▶ Assignment
Retype only the lines that run from the top of the material below to the line bearing "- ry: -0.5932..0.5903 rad", inclusive, and keep the pictures out.

▶ The data
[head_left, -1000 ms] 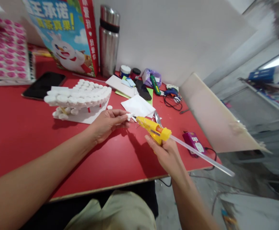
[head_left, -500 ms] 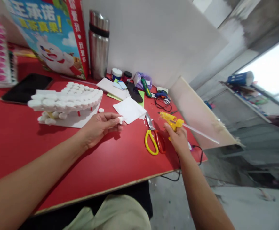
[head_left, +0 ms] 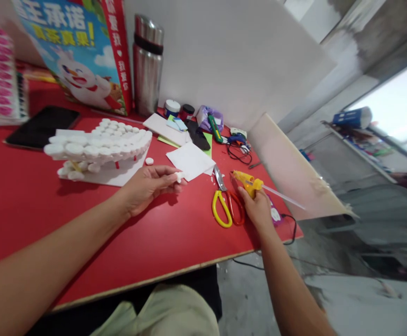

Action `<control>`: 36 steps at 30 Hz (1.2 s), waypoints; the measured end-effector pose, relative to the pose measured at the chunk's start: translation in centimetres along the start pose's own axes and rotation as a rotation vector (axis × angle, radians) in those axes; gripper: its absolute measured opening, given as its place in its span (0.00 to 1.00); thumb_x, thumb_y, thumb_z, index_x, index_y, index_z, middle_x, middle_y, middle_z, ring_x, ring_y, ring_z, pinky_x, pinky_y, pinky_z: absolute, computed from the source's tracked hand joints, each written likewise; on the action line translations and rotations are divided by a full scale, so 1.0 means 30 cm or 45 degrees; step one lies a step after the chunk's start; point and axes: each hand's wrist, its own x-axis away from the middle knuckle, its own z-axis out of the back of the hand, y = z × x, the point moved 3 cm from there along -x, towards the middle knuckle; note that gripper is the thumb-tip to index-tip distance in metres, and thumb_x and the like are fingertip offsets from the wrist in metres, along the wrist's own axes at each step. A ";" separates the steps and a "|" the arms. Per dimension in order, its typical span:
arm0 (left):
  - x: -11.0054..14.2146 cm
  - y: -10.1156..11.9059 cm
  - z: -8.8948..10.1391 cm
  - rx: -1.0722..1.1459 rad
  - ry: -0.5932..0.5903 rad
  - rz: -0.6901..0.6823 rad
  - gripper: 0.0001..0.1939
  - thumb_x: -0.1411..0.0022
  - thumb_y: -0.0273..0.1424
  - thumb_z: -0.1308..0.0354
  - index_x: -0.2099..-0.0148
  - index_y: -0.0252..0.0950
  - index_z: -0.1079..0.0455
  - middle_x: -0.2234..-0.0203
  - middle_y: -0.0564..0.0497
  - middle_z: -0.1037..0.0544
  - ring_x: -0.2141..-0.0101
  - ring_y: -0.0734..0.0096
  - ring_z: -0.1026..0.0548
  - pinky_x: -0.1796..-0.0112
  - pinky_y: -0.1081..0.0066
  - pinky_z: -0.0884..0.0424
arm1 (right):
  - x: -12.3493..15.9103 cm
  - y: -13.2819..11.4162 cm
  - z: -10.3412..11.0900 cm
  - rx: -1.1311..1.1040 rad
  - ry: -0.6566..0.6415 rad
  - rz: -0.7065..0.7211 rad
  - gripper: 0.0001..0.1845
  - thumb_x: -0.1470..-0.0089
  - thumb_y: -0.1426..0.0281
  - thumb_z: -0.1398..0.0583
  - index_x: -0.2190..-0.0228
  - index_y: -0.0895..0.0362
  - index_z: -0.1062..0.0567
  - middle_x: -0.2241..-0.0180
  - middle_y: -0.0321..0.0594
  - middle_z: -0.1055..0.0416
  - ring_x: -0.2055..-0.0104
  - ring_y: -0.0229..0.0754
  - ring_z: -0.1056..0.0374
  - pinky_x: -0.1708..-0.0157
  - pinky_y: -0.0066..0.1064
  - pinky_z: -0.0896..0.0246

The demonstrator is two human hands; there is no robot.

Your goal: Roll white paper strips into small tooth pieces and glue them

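Note:
My left hand (head_left: 149, 184) hovers over the red table (head_left: 31, 205) and pinches a small white foam piece (head_left: 179, 176) between its fingertips. My right hand (head_left: 258, 208) grips a yellow hot glue gun (head_left: 245, 181), low over the table's right end, with a clear glue stick (head_left: 284, 197) trailing from its back. A white model built of small foam discs (head_left: 98, 144) stands on a white sheet to the left of my left hand. One loose foam disc (head_left: 149, 161) lies beside it.
Yellow and red scissors (head_left: 224, 205) lie just left of the glue gun. A white paper square (head_left: 190, 160), a steel flask (head_left: 147, 65), a colourful box (head_left: 80, 51), a black phone (head_left: 42, 126), small jars, cutters and cables crowd the back. A tan board (head_left: 291, 168) leans at the right edge.
My right hand has carried the glue gun away from the foam piece, to the right and down towards the table beside the scissors. My left hand has kept hold of the foam piece.

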 end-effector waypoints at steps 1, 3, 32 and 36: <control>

▶ Response
[head_left, -1000 ms] 
[head_left, -500 ms] 
[head_left, +0 ms] 

Action `<control>`: 36 steps at 30 Hz (1.2 s), waypoints; the measured end-effector pose, relative to the pose measured at the chunk's start: translation in centimetres along the start pose's own axes and rotation as a rotation vector (axis × angle, radians) in those axes; gripper: its absolute measured opening, given as its place in its span (0.00 to 1.00); thumb_x, thumb_y, thumb_z, index_x, index_y, index_z, middle_x, middle_y, middle_z, ring_x, ring_y, ring_z, pinky_x, pinky_y, pinky_z: absolute, computed from the source's tracked hand joints, each written likewise; on the action line translations and rotations are divided by a full scale, so 1.0 means 30 cm or 45 degrees; step one lies a step after the chunk's start; point and axes: each hand's wrist, its own x-axis away from the middle knuckle, its own z-axis out of the back of the hand, y = z × x, the point moved 3 cm from there along -x, towards the middle knuckle; note that gripper is the thumb-tip to index-tip distance in metres, and thumb_x and the like are fingertip offsets from the wrist in metres, along the wrist's own axes at each step. A ";" separates the steps and a "|" the arms. Per dimension in order, its typical span:
arm0 (left):
  - x: -11.0054..14.2146 cm
  - y: -10.1156..11.9059 cm
  - z: -8.8948..10.1391 cm
  - rx: -1.0722..1.1459 rad
  - ry: -0.5932..0.5903 rad

The work on the exercise is done.